“Gods!” she said. “I had a dream about him!”

  “Oh, don’t go and be soppy!” Kit snapped.

  “I wasn’t,” Shona said. “It wasn’t a nice dream. There were dwarfs in it, too, and you’d been drowned and there was something wrong with Dad. I just couldn’t believe it when he turned out to be real.”

  “We thought you were smitten,” Blade explained.

  “Of course not. He’s five hundred years old and married to Malithene,” Shona retorted. “I do know my elflore, but I didn’t know it was him in my dream, and it was a scary dream.”
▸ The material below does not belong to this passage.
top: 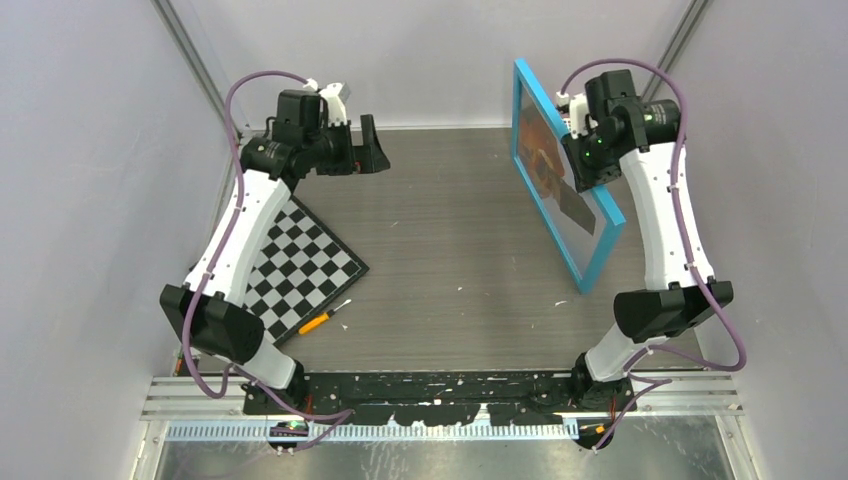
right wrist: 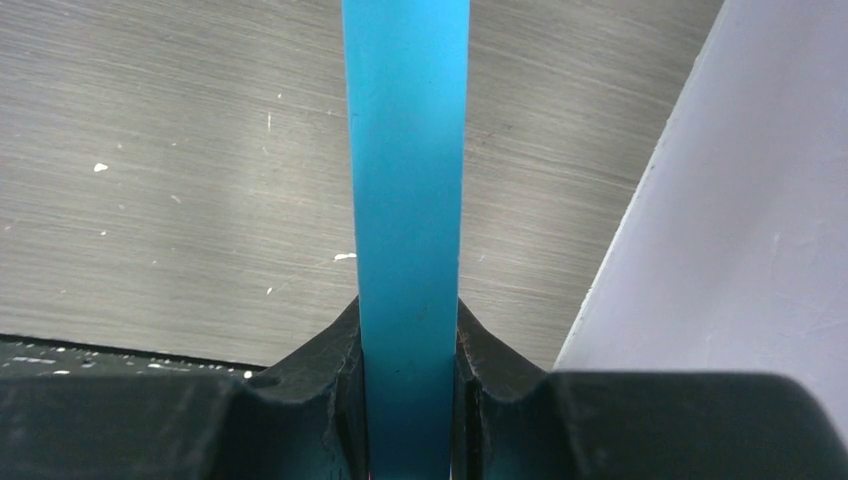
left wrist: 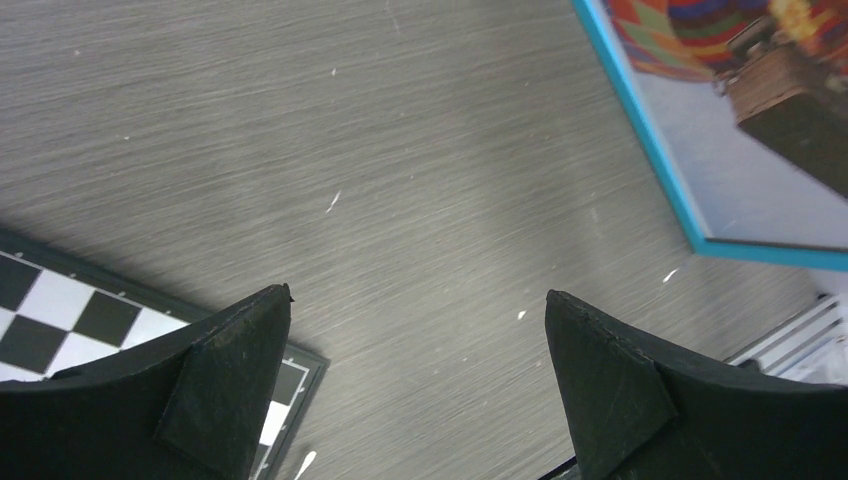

  Kit prowled swiftly back to the soldiers and commenced shaking the magic reins to get the procession moving again, obviously in a very bad temper indeed. Blade thought he knew how Kit felt. Elves, when they went away, had the effect of leaving you feeling flat and ordinary and ugly. Everything seemed unpleasant. Blade found himself really noticing the way they were leaving a broad trampled trail across perfectly good farmland, littered with things dropped by the soldiers. They had no idea where the soldiers found all the rubbish they dropped, but drop it they did, all the time—papers, packets, pieces of cloth, fragments of black armor, keys, bad fruit, crusts—and after them the Friendly Cows dropped cowpats on top of that. Blade found it disgusting suddenly.

  But there was more to Kit’s bad temper than this. Later, when they had made it to the next camp and shut the soldiers inside, Kit said to Blade, “I never knew there were griffins on the other continent.”

  “Dad must have got the idea from somewhere,” Blade said glumly. He felt desolated. He knew Kit was going to go away across the ocean to look for wild griffins the first opportunity he got. “It’s too far to fly there,” he said despairingly. “You’d drown.”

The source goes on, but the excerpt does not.